> **WHAT YOU WILL DO**
All lines in the material below that contain "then" should be located and copied.

> **EXERCISE MATERIAL**
--------

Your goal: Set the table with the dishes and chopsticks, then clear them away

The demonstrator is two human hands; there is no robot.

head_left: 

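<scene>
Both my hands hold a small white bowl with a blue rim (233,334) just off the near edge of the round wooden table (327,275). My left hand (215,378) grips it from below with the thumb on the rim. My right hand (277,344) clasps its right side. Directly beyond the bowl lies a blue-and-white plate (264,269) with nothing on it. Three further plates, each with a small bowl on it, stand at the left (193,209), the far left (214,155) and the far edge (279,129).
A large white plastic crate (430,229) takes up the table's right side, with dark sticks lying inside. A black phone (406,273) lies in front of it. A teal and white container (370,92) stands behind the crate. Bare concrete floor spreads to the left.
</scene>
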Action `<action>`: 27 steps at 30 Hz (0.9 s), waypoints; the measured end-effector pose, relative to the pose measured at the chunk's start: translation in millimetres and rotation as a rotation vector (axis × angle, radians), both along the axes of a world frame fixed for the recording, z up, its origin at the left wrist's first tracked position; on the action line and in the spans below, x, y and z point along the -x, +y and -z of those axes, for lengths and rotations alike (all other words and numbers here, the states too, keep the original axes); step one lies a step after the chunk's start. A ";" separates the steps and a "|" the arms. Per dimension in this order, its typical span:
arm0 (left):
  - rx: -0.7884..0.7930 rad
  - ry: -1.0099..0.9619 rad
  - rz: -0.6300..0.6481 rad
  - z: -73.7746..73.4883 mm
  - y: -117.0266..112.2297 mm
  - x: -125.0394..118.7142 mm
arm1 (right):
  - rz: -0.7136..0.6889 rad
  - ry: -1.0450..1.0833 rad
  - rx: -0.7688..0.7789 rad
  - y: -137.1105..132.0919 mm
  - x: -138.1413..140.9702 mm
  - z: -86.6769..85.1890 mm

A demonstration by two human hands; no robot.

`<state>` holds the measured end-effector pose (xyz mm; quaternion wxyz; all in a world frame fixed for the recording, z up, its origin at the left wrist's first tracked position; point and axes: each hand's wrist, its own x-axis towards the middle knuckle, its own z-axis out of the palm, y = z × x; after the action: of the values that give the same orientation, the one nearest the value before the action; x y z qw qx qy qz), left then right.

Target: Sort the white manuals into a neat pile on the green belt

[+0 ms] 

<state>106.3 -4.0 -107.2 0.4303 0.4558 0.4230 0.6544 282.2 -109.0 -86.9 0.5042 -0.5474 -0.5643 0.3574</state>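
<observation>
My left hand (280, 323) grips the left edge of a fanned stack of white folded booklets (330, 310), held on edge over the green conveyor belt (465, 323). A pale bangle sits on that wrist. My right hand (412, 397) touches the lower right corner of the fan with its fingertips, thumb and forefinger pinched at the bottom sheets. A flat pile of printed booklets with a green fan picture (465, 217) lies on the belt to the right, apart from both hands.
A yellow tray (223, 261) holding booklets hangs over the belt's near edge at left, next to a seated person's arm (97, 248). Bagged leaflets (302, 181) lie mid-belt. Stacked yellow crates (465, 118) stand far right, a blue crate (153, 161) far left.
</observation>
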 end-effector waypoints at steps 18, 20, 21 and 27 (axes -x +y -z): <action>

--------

> **ANSWER FOR THIS EXERCISE**
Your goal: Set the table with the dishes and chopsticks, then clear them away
`<state>` holds the measured end-effector pose (xyz mm; quaternion wxyz; all in a world frame fixed for the recording, z up, its origin at the left wrist's first tracked position; point and axes: each hand's wrist, its own x-axis towards the middle knuckle, its own z-axis out of the palm, y = z × x; after the action: of the values that give the same orientation, the one nearest the value before the action; x y z qw qx qy qz), left then right.

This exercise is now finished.